§ Task instructions:
Find every line below where the string "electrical" shows up, and copy those lines.

§ Supplied data:
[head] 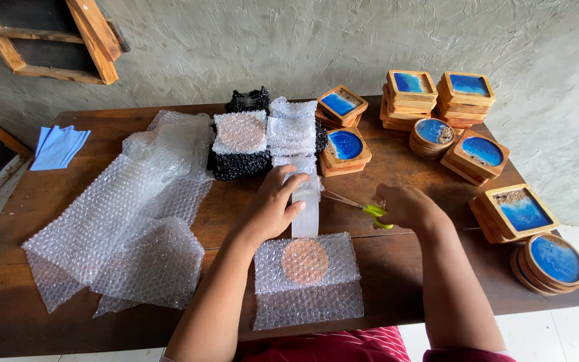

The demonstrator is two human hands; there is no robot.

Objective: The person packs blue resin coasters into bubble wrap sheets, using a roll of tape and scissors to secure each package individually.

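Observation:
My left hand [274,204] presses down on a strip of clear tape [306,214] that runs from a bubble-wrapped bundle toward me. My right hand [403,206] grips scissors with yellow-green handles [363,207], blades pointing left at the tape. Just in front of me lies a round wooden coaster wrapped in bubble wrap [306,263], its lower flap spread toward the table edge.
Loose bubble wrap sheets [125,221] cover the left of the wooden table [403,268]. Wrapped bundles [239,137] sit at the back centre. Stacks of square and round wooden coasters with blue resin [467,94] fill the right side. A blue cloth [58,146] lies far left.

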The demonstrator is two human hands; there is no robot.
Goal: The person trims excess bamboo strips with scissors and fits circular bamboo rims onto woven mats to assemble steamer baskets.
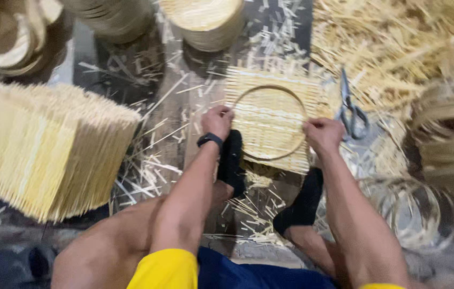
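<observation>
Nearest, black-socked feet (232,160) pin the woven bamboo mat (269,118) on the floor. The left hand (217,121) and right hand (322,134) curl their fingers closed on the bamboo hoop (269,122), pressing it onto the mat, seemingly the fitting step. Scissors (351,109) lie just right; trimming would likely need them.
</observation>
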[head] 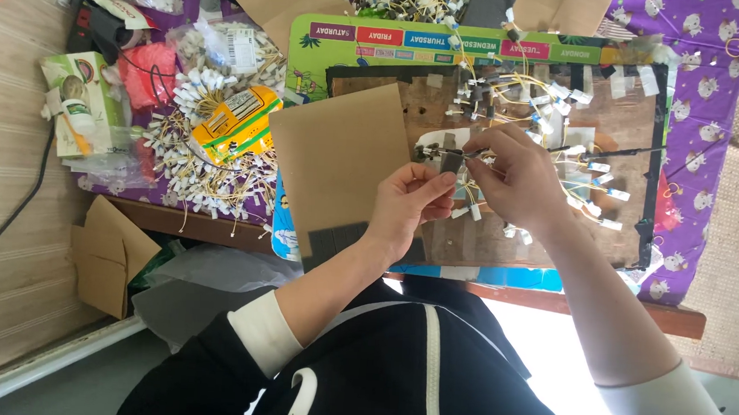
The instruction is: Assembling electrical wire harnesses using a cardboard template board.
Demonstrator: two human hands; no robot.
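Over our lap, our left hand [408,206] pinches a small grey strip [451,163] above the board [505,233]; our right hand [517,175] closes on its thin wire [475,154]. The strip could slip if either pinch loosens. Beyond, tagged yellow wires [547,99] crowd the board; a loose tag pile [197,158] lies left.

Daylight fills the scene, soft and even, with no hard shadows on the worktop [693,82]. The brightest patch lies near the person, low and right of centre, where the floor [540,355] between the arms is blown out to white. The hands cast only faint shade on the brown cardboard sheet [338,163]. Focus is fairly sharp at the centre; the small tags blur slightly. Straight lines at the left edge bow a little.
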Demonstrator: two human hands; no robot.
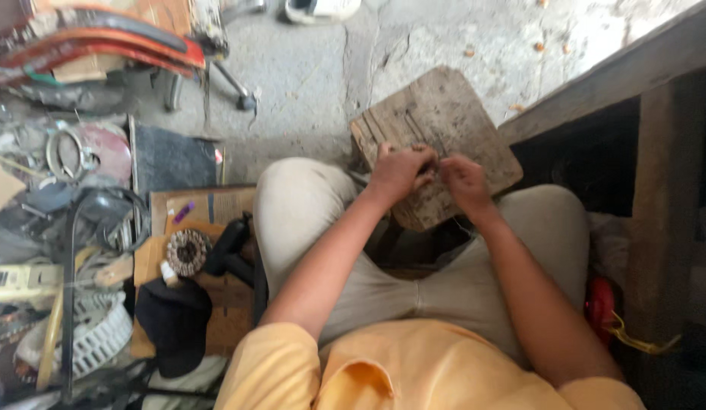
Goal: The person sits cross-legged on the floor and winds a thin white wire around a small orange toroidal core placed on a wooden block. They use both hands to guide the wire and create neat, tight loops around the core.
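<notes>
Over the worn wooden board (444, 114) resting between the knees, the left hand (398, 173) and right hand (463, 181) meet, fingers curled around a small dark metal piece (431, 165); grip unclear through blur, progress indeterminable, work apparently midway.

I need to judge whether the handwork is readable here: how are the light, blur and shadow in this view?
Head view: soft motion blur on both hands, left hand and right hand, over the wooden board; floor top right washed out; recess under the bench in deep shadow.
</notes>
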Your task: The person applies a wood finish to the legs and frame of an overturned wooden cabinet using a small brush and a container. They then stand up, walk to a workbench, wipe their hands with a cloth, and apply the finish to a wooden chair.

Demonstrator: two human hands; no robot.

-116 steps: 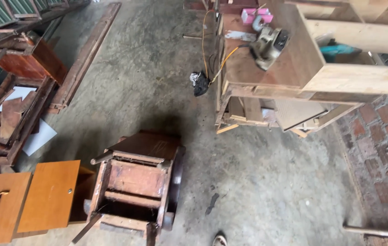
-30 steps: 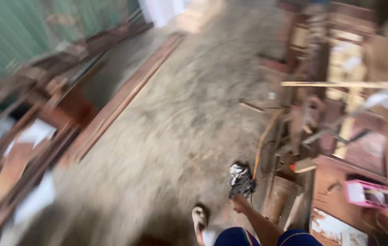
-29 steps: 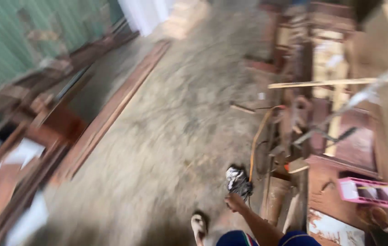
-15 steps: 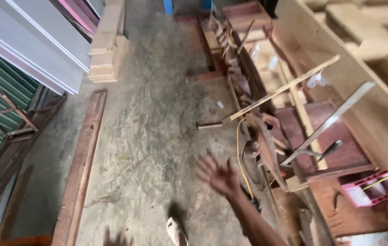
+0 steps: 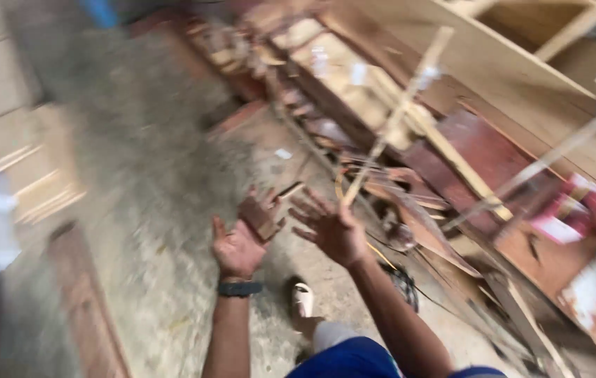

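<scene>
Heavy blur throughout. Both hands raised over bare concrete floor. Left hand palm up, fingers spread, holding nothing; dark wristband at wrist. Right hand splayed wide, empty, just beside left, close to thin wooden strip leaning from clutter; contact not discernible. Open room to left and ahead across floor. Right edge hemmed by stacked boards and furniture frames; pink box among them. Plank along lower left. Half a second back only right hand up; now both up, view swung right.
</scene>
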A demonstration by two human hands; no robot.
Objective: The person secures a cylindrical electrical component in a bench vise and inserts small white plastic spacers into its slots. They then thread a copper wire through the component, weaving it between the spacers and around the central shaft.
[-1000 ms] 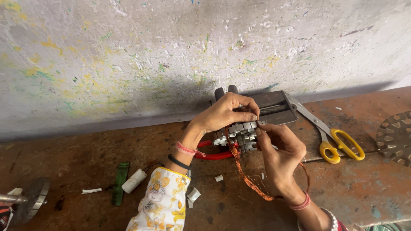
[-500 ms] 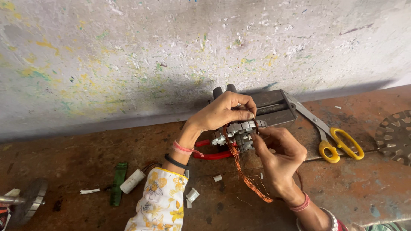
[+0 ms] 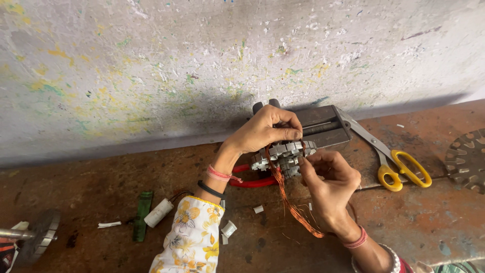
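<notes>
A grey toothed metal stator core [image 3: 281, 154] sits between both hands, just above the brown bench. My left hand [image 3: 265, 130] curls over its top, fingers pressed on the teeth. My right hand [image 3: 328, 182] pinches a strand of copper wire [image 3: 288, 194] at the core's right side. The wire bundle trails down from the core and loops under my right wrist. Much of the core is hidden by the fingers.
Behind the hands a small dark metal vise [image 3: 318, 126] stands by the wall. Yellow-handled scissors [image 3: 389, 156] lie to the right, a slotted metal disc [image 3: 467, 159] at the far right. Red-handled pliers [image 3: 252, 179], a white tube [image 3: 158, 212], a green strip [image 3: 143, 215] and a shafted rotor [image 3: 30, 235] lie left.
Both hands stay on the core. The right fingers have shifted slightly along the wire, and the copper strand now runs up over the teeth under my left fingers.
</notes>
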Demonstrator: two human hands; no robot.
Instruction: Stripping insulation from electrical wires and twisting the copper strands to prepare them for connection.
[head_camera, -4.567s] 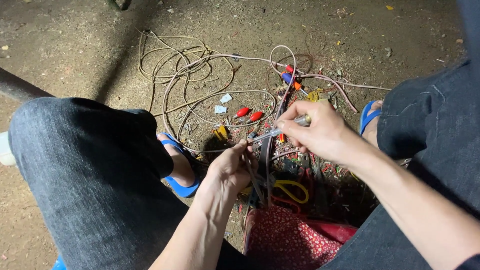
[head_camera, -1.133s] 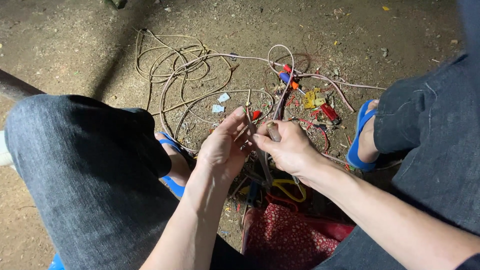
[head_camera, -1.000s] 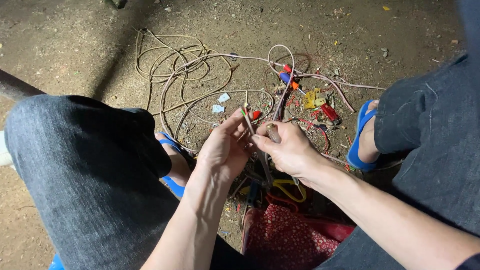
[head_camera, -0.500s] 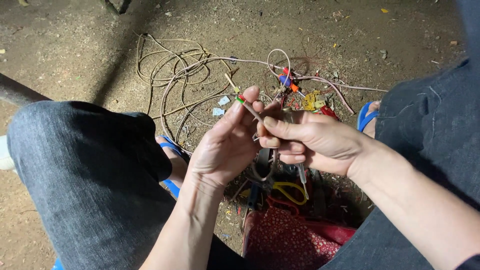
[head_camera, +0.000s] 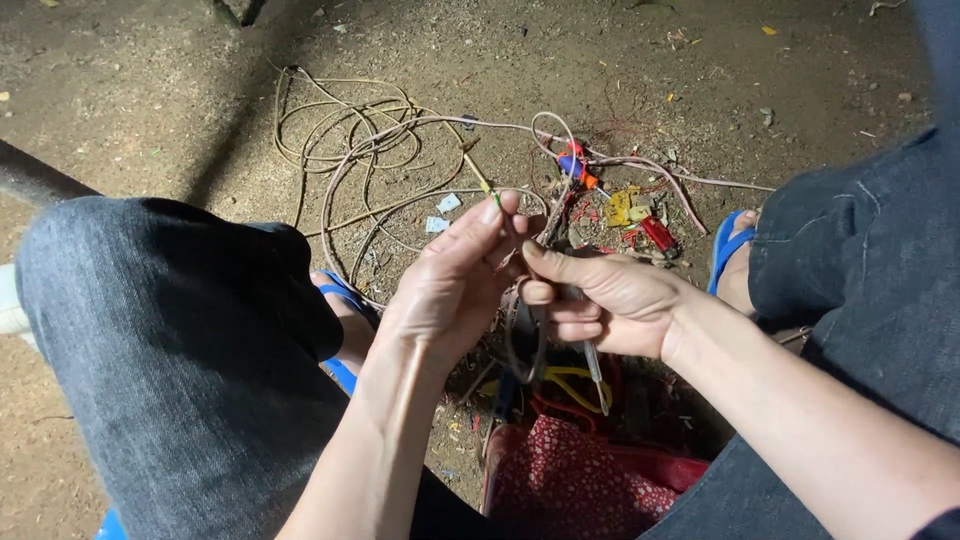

§ Task response:
The instruction is: Assembling electrical wire harnesses using a cardboard template board.
Objective: The person secures a cylindrical electrical component in a bench vise and inserts small white plastic spacers into its slots. They then thread a copper wire through the component, weaving it between the spacers and around the central shaft.
Instruction: Stripping insulation from electrical wires and twisting the copper strands to prepare them for connection.

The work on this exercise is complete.